Born in April 1974 and raised in rural Texas, Chris Kyle had worked as a cowboy before joining the elite Navy SEALS unit in 1999.

After making it through the notoriously tough selection process, Kyle was deployed to Iraq in 2003 where he made his first long-distance kills even though he had not been trained as sniper.

Spotting his obvious talent, the military sent him to SEAL sniper school, where he was taught how to perform warfare’s loneliest and most controversial job.

In 2004, Kyle was posted to Fallujah, west of Baghdad and a major battleground of Iraqi insurgency, and it was during the battle for that city where he first made his mark. However, it was in 2006 in Ramadi, a city in central Iraq, that Mr Kyle gained his nickname as ‘The Legend’ from his fellow SEALS.

One day, while positioned on a roof, Kyle watched a moped coming down a street. Riding it were two men, one of whom dropped a backpack into a pothole.

Realising that it contained an improvised explosive, Kyle took a shot at the speeding moped from a range of 150 yards. The bullet hit one of the riders, passed through him, and hit the other.

Kyle has been credited with saving hundreds of American lives by making 160 confirmed kills, which is the most in American military history. He claimed to have shot down 255.

In 2009, after four tours of Iraq, Kyle retired and moved to Midlothian, Texas, with his wife, Taya, and two children. He had not only shot more of the enemy than any other American sniper but had also gained himself a chestful of medals, including three Silver Stars for gallantry.

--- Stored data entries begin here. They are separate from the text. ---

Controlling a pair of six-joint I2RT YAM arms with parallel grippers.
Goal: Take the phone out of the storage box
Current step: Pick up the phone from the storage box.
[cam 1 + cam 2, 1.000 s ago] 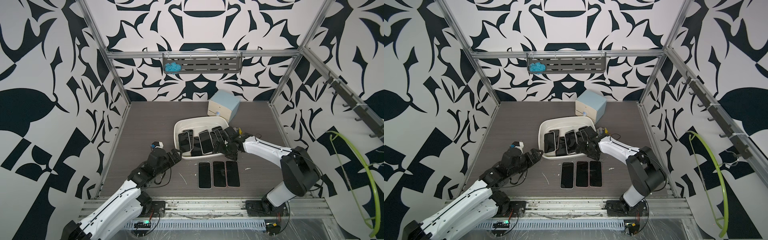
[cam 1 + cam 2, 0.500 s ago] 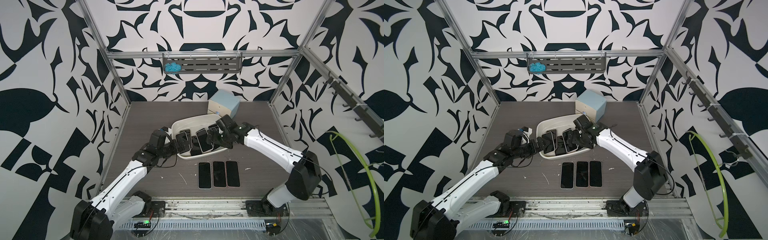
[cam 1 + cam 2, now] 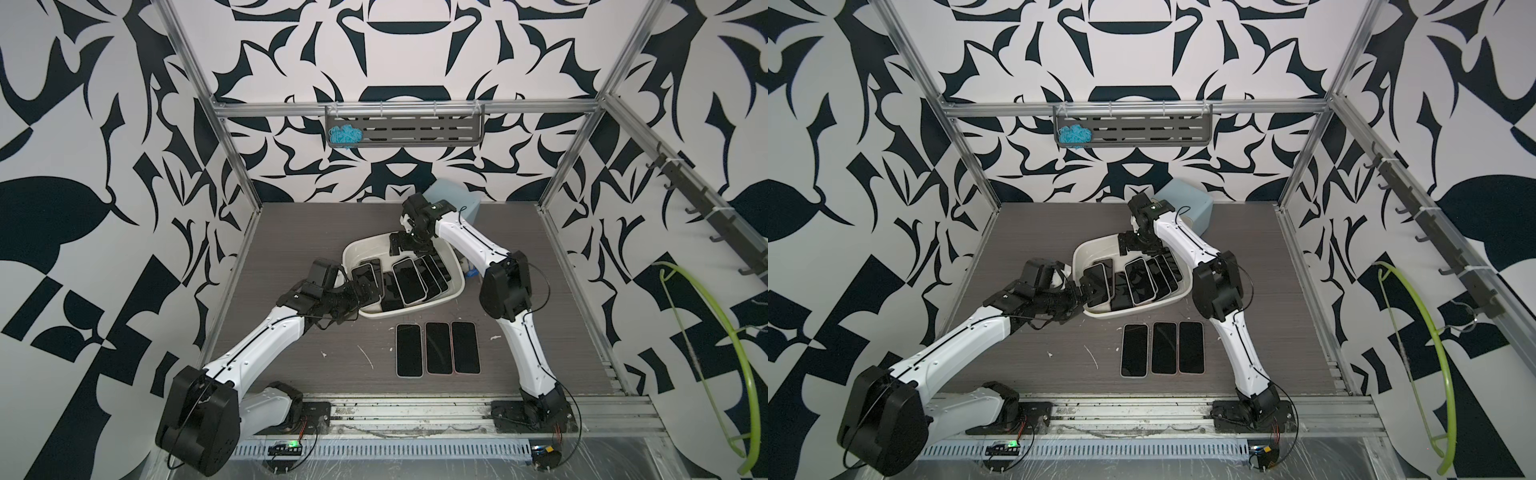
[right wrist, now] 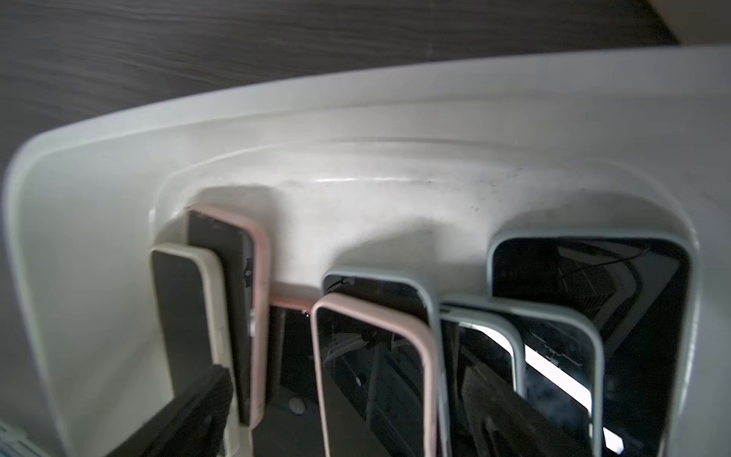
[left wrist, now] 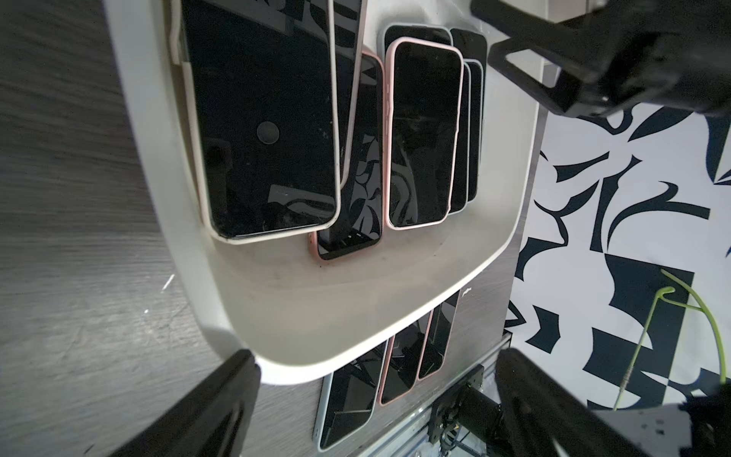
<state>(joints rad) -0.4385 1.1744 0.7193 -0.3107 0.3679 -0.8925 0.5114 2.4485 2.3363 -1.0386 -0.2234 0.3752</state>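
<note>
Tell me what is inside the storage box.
Several phones lie screen-up in the storage box, overlapping. A cream-cased phone and a pink-cased phone lie on top; those beneath are mostly covered, so the count is unclear.

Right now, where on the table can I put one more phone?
Best spot: the bare table between the row of three phones and the left arm. The back corner beyond the left arm is bare too. The strip between the row and the right arm is narrow. The storage box is crowded with overlapping phones.
</note>
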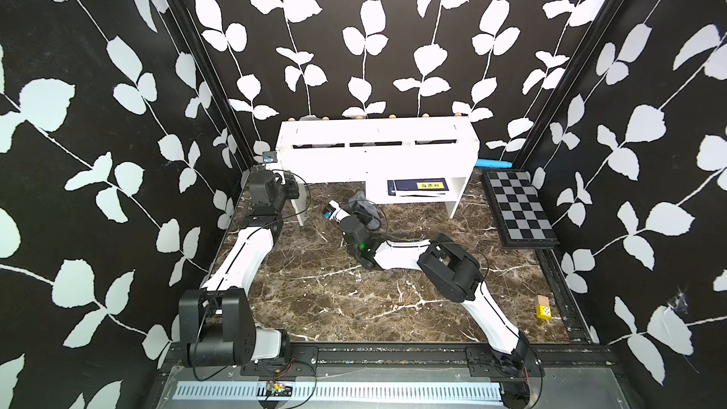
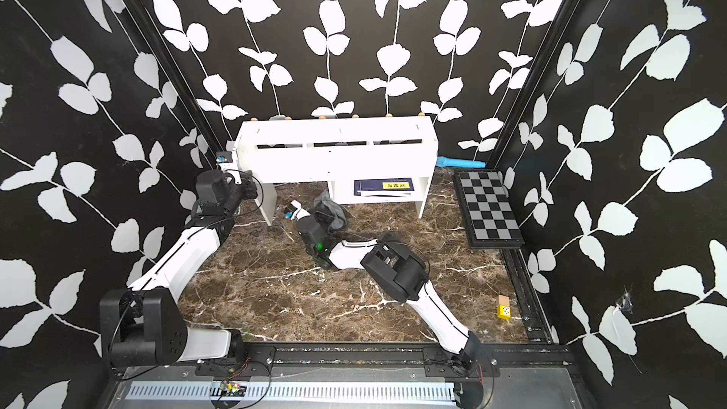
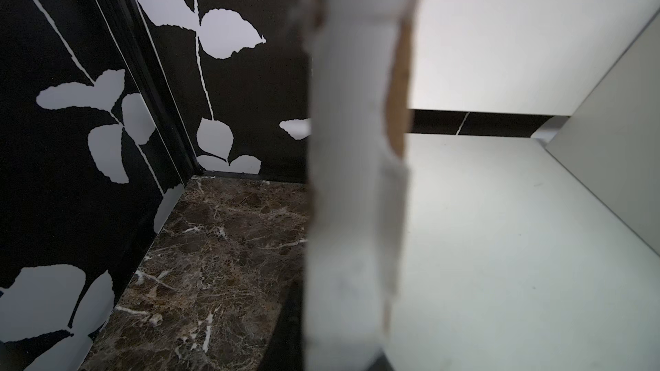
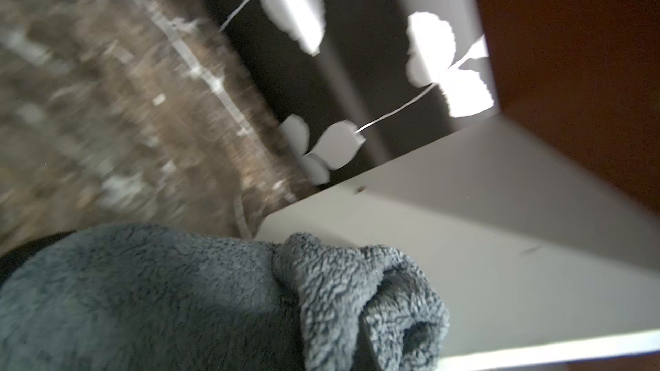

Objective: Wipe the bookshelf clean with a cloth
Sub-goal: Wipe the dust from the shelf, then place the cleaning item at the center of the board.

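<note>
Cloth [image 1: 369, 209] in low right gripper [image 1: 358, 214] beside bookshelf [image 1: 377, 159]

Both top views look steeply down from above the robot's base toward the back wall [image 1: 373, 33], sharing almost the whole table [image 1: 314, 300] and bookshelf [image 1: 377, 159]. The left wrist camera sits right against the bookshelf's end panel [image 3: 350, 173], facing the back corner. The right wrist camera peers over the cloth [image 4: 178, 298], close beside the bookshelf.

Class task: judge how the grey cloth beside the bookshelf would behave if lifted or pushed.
Likely floppy: the cloth is bunched in soft folds. Probably light, since its pile looks fluffy. Pushed along the bookshelf, it may crumple rather than slide.
</note>
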You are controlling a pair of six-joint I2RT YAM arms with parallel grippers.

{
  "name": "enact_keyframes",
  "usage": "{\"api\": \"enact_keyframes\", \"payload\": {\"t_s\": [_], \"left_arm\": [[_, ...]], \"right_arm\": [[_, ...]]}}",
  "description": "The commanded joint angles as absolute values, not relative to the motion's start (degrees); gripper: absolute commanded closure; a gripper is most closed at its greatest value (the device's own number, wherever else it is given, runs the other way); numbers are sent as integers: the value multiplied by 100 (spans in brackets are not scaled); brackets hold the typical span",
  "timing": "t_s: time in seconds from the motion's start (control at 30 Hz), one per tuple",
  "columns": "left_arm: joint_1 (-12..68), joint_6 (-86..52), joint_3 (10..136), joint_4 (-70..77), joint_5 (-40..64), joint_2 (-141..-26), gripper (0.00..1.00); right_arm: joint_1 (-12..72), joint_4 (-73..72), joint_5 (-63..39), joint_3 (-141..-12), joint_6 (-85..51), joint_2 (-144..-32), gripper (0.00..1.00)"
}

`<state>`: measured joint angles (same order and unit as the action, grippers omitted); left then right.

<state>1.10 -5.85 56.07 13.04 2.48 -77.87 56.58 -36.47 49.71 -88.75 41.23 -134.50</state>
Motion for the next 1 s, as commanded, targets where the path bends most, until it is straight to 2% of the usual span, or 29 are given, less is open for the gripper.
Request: {"api": "enact_keyframes", "payload": {"t_s": [0.0, 0.2, 0.33, 0.43, 0.63, 0.67, 0.7, 0.8, 0.87, 0.97], "left_arm": [[187, -1703, 5541, 1542, 940, -7548, 100], [191, -1723, 5532, 1561, 967, -7534, 100], [185, -1714, 5529, 1559, 960, -7532, 100], [185, -1720, 5536, 1559, 958, -7541, 100], [189, -1783, 5574, 1523, 942, -7613, 100], [185, -1795, 5583, 1508, 944, -7630, 100], [190, -1814, 5595, 1493, 946, -7649, 100], [190, -1829, 5632, 1446, 932, -7693, 100], [187, -1874, 5669, 1402, 908, -7734, 100], [185, -1935, 5767, 1275, 890, -7813, 100]], "right_arm": [[5577, -3131, 5096, -8818, 3203, -12985, 100], [5572, -3683, 5115, -9129, 3946, -12731, 100], [5581, -3617, 5073, -9081, 3710, -12379, 100], [5648, -3134, 4716, -8679, 2992, -12021, 100], [5700, -1435, 3418, -8157, 400, -11496, 100], [5697, -1225, 3331, -8152, 115, -11458, 90], [5698, -1010, 3237, -8097, -193, -11359, 70], [5684, -1014, 2578, -7639, -444, -10850, 40], [5679, -1066, 2395, -7277, -498, -10450, 31], [5605, -1120, 2423, -6709, -486, -9499, 21]]}}
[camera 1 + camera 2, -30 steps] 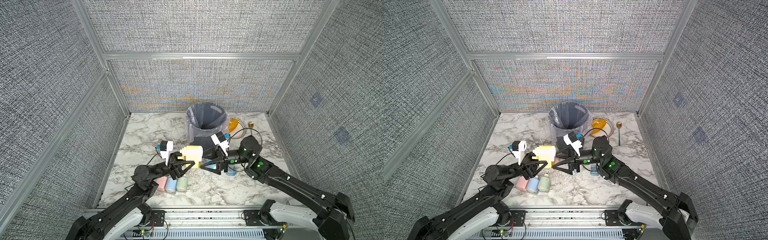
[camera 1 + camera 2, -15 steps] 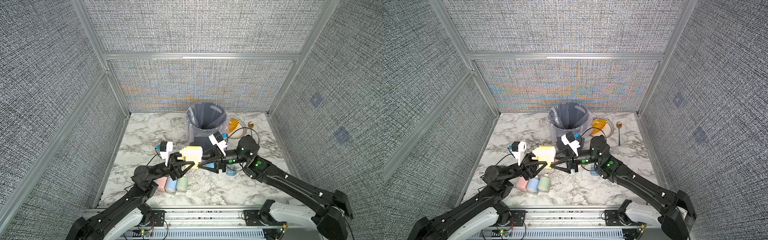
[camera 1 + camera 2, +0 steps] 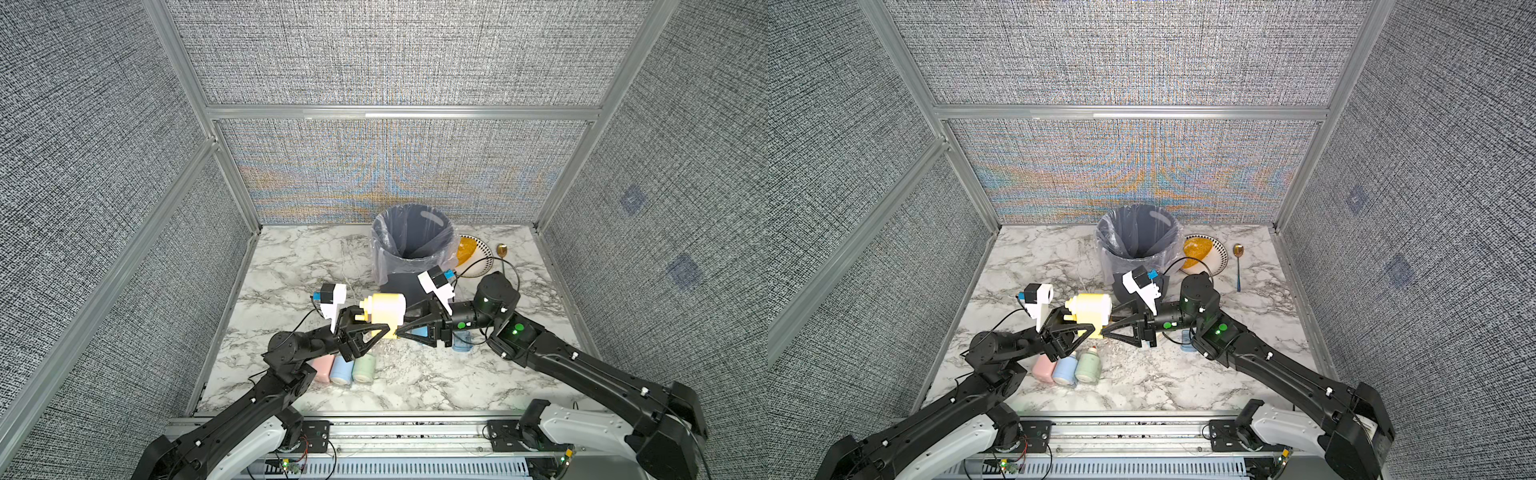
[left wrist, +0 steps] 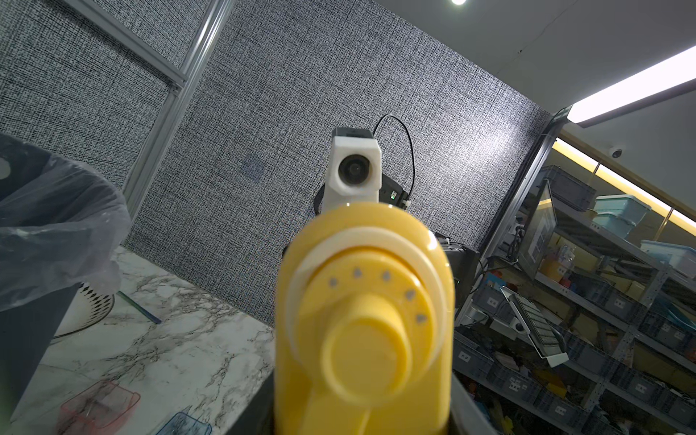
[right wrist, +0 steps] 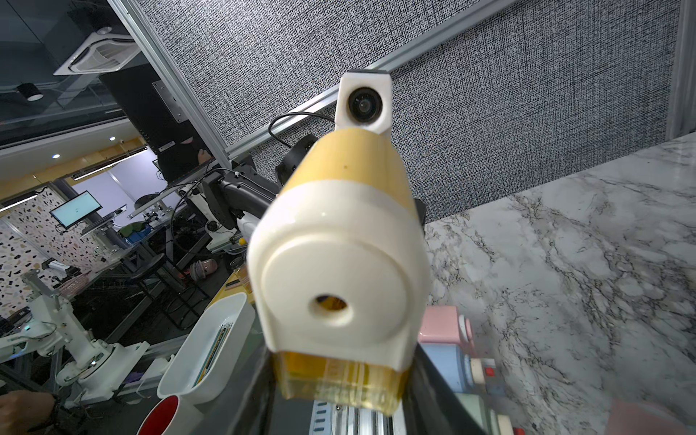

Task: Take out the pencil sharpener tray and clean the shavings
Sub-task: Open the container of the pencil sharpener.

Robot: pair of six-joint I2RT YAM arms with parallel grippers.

But on February 2, 2013 he and a friend, Chad Littlefield, took 25-year old Eddie Ray Routh to a remote shooting range in Glen Rose, Texas. Before they reached the range Routh, 25, shot both men dead and stole Kyle’s customised pick up truck.

Routh’s family claimed he was suffering from PTSD and had mental issues. His trial on two murder charges begins on February 11.

American Sniper, the movie based on Kyle’s book of the same name, has been a box office hit, but has also divided opinion, with some criticising the film’s jingoistic stance.

The Clint Eastwood directed film, which was produced by and stars Bradley Cooper, has been accused of glorifying murder and serving as war propaganda, most notably by director Michael Moore.